## Dataset extract
- - - - - - -

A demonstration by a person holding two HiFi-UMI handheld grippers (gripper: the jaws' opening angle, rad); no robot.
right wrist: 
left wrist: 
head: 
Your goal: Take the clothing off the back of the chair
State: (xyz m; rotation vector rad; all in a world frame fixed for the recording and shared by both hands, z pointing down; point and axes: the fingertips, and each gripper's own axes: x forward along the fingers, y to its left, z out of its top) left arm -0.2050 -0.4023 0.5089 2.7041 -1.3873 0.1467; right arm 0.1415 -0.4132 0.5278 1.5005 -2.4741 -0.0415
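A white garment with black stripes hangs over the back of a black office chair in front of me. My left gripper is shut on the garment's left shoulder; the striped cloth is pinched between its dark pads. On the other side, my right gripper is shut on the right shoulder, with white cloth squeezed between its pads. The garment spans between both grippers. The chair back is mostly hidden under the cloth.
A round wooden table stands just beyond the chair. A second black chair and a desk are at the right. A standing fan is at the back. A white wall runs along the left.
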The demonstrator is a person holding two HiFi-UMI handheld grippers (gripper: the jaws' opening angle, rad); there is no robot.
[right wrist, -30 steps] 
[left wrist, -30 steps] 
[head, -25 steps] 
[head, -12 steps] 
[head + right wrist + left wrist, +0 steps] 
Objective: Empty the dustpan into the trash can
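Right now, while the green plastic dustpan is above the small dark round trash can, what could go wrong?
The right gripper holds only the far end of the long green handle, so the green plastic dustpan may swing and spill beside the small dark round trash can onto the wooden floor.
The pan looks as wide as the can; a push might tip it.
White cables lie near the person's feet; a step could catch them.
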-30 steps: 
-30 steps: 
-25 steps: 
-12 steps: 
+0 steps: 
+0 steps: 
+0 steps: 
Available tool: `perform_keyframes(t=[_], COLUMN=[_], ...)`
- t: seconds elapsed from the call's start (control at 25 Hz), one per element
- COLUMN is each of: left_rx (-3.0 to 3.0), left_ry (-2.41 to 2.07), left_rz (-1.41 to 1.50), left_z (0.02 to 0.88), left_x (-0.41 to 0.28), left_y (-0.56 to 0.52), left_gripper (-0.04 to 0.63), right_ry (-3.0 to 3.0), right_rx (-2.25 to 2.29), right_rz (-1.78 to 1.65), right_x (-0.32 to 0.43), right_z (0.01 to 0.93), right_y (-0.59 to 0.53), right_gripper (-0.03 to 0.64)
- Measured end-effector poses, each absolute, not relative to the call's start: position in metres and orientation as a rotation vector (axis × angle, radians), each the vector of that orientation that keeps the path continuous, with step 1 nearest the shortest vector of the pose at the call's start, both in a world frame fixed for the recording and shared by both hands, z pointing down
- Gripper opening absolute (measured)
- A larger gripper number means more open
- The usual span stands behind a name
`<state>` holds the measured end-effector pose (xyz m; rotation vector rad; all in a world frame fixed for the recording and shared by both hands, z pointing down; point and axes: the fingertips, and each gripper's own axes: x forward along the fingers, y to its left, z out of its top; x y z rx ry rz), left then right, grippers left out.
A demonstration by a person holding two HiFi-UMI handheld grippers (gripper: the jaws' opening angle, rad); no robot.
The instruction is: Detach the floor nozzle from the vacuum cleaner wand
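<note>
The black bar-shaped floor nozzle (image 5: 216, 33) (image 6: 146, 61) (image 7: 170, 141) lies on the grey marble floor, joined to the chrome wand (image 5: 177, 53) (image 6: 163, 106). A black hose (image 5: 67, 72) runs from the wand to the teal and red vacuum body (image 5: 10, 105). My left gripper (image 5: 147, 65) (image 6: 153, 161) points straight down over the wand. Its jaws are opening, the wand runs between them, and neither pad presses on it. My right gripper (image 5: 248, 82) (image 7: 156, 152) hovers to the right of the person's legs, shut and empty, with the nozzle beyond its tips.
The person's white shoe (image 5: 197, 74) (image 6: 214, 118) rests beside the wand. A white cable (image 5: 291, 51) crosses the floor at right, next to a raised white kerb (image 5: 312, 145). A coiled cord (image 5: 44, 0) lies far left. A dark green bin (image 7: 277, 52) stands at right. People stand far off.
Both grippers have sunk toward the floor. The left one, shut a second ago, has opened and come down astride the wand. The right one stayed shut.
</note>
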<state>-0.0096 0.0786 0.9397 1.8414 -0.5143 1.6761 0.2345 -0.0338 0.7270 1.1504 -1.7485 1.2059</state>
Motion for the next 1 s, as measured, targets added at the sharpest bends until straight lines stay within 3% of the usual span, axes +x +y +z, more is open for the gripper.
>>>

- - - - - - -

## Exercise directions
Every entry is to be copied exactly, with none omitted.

## Response for this exercise
A demonstration by a person holding two HiFi-UMI handheld grippers (gripper: the jaws' opening angle, rad); no robot.
right wrist: 
left wrist: 
head: 
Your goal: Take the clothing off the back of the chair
State: (xyz m; rotation vector rad; all in a world frame fixed for the recording and shared by both hands, z pointing down; point and axes: the fingertips, and each gripper's own axes: x forward along the fingers, y to its left, z out of its top) left arm -0.2050 -0.4023 0.5089 2.7041 -1.3873 0.1467; right arm 0.1415 -0.4132 0.5278 1.5005 -2.4741 -0.0415
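A white garment with black stripes hangs over the back of a black office chair in front of me. My left gripper is shut on the garment's left shoulder; the striped cloth is pinched between its dark pads. On the other side, my right gripper is shut on the right shoulder, with white cloth squeezed between its pads. The garment spans between both grippers. The chair back is mostly hidden under the cloth.
A round wooden table stands just beyond the chair. A second black chair and a desk are at the right. A standing fan is at the back. A white wall runs along the left.
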The demonstrator is a person holding two HiFi-UMI handheld grippers (gripper: the jaws' opening angle, rad); there is no robot.
[right wrist, -30 steps] 
[left wrist, -30 steps] 
[head, -25 steps] 
[head, -12 steps] 
[head + right wrist + left wrist, +0 steps] 
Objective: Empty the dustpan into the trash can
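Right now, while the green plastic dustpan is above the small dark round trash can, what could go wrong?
The right gripper holds only the far end of the long green handle, so the green plastic dustpan may swing and spill beside the small dark round trash can onto the wooden floor.
The pan looks as wide as the can; a push might tip it.
White cables lie near the person's feet; a step could catch them.
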-30 steps: 
-30 steps: 
-25 steps: 
-12 steps: 
+0 steps: 
+0 steps: 
+0 steps: 
Available tool: `perform_keyframes(t=[_], COLUMN=[_], ...)`
- t: seconds elapsed from the call's start (control at 25 Hz), one per element
- COLUMN is each of: left_rx (-3.0 to 3.0), left_ry (-2.41 to 2.07), left_rz (-1.41 to 1.50), left_z (0.02 to 0.88), left_x (-0.41 to 0.28), left_y (-0.56 to 0.52), left_gripper (-0.04 to 0.63), right_ry (-3.0 to 3.0), right_rx (-2.25 to 2.29), right_rz (-1.78 to 1.65), right_x (-0.32 to 0.43), right_z (0.01 to 0.93), right_y (-0.59 to 0.53), right_gripper (-0.03 to 0.64)
- Measured end-effector poses, each absolute, not relative to the call's start: position in metres and orientation as a rotation vector (axis × angle, radians), each the vector of that orientation that keeps the path continuous, with step 1 nearest the shortest vector of the pose at the call's start, both in a world frame fixed for the recording and shared by both hands, z pointing down
- Gripper opening absolute (measured)
- A larger gripper number means more open
- The usual span stands behind a name
`<state>` holds the measured end-effector pose (xyz m; rotation vector rad; all in a world frame fixed for the recording and shared by both hands, z pointing down; point and axes: the fingertips, and each gripper's own axes: x forward along the fingers, y to its left, z out of its top; x y z rx ry rz), left then right, grippers left out.
A demonstration by a person holding two HiFi-UMI handheld grippers (gripper: the jaws' opening angle, rad); no robot.
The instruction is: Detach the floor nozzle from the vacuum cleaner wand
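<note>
The black bar-shaped floor nozzle (image 5: 216, 33) (image 6: 146, 61) (image 7: 170, 141) lies on the grey marble floor, joined to the chrome wand (image 5: 177, 53) (image 6: 163, 106). A black hose (image 5: 67, 72) runs from the wand to the teal and red vacuum body (image 5: 10, 105). My left gripper (image 5: 147, 65) (image 6: 153, 161) points straight down over the wand. Its jaws are opening, the wand runs between them, and neither pad presses on it. My right gripper (image 5: 248, 82) (image 7: 156, 152) hovers to the right of the person's legs, shut and empty, with the nozzle beyond its tips.
The person's white shoe (image 5: 197, 74) (image 6: 214, 118) rests beside the wand. A white cable (image 5: 291, 51) crosses the floor at right, next to a raised white kerb (image 5: 312, 145). A coiled cord (image 5: 44, 0) lies far left. A dark green bin (image 7: 277, 52) stands at right. People stand far off.
Both grippers have sunk toward the floor. The left one, shut a second ago, has opened and come down astride the wand. The right one stayed shut.
</note>
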<state>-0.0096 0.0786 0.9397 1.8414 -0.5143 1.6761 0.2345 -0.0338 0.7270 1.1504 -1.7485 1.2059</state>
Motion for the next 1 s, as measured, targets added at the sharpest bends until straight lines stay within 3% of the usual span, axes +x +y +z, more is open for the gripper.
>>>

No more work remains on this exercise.